#### [TASK BRIEF]
Would you transcribe the whole listing exactly and drop its images?

[[ GIVEN MATERIAL open ]]

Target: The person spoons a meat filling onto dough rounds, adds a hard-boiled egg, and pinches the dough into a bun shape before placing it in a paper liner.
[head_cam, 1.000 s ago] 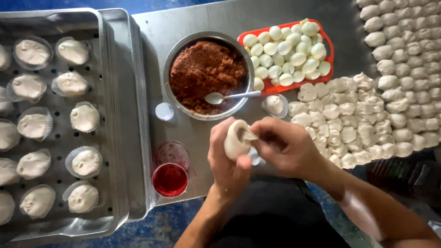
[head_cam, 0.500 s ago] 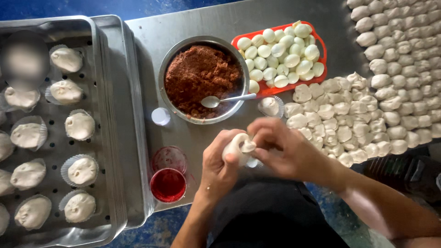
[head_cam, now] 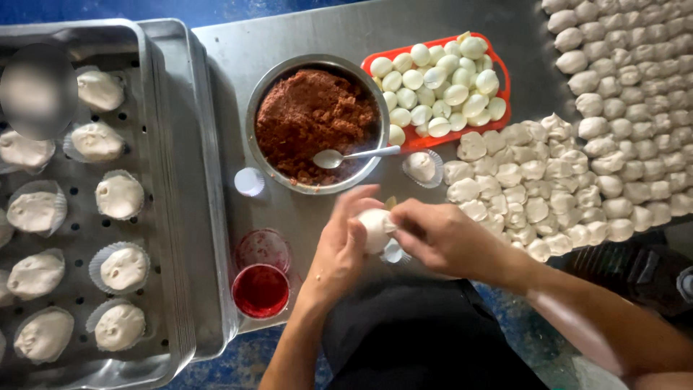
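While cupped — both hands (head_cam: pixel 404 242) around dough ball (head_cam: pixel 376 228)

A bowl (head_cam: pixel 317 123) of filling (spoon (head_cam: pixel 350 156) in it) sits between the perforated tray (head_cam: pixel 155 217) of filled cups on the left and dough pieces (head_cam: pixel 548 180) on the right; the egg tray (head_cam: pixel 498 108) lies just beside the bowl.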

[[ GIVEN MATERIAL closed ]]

#### [ANSWER TO THIS EXERCISE]
Target: The person spoons a meat filling onto dough rounds, adds a hard-boiled egg, and pinches the dough into a bun shape before placing it in a paper liner.
[head_cam, 1.000 s ago] 
[head_cam, 0.500 s ago] 
[head_cam, now] 
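While cupped — both hands (head_cam: pixel 404 242) around dough ball (head_cam: pixel 376 228)

A bowl (head_cam: pixel 317 123) of filling (spoon (head_cam: pixel 350 156) in it) sits between the perforated tray (head_cam: pixel 155 217) of filled cups on the left and dough pieces (head_cam: pixel 548 180) on the right; the egg tray (head_cam: pixel 498 108) lies just beside the bowl.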

The work is done, and the output is complete.